I got him the paint, and paint brushes. I realized quickly that I had given him too many paint brushes to pick from, his face was a bit panicked when he looked at them all. I removed all but three and he calmed down. I poured four colors of paint in a pie pan, the one I always use when I paint. I put the paint where he could reach it.

"The number one thing you need to know is, you can't do this wrong. You can just do whatever you want. If you want to paint a tree, that's fine. If you just want to swirl the colors around, that's fine too. Whatever you want to do." Then I let him have at it.

I've read that some dementia patients turn out to be great artists, that no one ever knew they had such talent. My Dad.... not one of those people. He enjoyed it though. And actually, the way he swirled the colors together, it looks just fine and will still look perfect for what I want to use it for.

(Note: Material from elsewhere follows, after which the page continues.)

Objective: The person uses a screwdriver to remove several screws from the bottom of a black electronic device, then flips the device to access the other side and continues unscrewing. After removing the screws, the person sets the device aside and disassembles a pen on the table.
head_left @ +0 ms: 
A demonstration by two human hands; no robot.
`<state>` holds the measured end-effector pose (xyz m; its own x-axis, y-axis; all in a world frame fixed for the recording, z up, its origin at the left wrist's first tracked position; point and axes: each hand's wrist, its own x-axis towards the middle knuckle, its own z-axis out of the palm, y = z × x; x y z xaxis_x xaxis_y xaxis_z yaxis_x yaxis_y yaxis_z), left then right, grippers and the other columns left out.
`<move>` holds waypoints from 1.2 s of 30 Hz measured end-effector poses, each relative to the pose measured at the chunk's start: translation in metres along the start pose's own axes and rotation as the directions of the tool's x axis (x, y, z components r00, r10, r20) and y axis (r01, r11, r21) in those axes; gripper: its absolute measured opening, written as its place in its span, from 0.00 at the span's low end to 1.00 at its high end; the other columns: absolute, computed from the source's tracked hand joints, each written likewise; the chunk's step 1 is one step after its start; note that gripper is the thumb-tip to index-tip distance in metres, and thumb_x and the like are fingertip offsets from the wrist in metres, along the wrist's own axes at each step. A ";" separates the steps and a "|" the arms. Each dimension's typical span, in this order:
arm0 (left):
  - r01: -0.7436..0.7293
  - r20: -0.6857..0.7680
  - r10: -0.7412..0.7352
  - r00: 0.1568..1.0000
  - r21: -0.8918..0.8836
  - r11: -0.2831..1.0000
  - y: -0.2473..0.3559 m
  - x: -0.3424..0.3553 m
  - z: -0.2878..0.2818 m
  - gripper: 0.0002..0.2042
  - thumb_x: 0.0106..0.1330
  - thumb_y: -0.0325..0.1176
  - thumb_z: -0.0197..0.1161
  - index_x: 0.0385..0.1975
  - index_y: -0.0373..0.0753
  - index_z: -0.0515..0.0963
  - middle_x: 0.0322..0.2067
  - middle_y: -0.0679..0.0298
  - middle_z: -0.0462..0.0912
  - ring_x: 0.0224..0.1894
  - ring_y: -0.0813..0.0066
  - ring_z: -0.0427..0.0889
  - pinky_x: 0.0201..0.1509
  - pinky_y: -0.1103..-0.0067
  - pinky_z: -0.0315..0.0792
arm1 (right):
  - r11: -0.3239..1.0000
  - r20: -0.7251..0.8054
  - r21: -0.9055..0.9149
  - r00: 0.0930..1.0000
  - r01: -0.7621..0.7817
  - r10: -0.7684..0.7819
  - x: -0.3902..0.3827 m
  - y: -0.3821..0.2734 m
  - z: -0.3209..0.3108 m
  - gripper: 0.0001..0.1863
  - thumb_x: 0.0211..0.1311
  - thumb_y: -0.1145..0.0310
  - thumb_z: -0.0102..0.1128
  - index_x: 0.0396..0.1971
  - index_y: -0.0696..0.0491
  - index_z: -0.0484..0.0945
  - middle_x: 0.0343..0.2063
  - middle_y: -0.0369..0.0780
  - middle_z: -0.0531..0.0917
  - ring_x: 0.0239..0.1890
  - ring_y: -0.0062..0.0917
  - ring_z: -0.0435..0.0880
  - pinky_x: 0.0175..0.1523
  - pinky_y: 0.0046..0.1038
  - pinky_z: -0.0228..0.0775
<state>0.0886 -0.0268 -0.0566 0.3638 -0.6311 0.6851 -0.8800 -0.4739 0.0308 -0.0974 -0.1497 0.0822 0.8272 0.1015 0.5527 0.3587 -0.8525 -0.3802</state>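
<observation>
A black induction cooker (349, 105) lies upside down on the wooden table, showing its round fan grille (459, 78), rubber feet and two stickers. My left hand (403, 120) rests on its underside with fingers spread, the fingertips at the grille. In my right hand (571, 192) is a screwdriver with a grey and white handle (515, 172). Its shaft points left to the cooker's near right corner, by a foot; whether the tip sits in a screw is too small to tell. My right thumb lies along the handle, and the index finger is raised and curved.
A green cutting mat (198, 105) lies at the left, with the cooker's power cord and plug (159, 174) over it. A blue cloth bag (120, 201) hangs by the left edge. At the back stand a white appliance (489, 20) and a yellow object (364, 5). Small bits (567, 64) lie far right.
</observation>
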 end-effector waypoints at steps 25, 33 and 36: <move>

Best of all, Valerie will have something at her shower that her grandpa made. I may have to find other things he can help with. Even if it is folding hand towels, or something like that. I think he liked feeling useful.

Wednesday, May 14, 2014

Dad Wants To Go To Algona

My dad grew up in Algona, Iowa. He has a lot of happy memories of his life there. Even after his father died when he was thirteen, most of his memories are good ones. He will tell me stories about how this family or that person helped out his mom. Or how this fellow tried to teach him how to drive a big delivery truck. How the church did this and the school did that. You know, the days when neighbors helped neighbors. My dad's family was probably very lucky to live in small town Iowa when his father passed away. It was in the throws of the depression, in a city they may have had a much harder time of it. He and his four brothers and one sister could have ended up in much different situations. As it was, the neighbors looked out for them, helped them grow into fine adults, and watched out for Grandma.

Dad has wonderful memories of his childhood. It wasn't until he was older that they moved to Des Moines, when Grandma got a job there. Grandma was a fighter. If anyone could raise six kids on her own, five of them being boys, it was Grandma. She was the type of little old lady out shoveling her front walk when she was in her eighties.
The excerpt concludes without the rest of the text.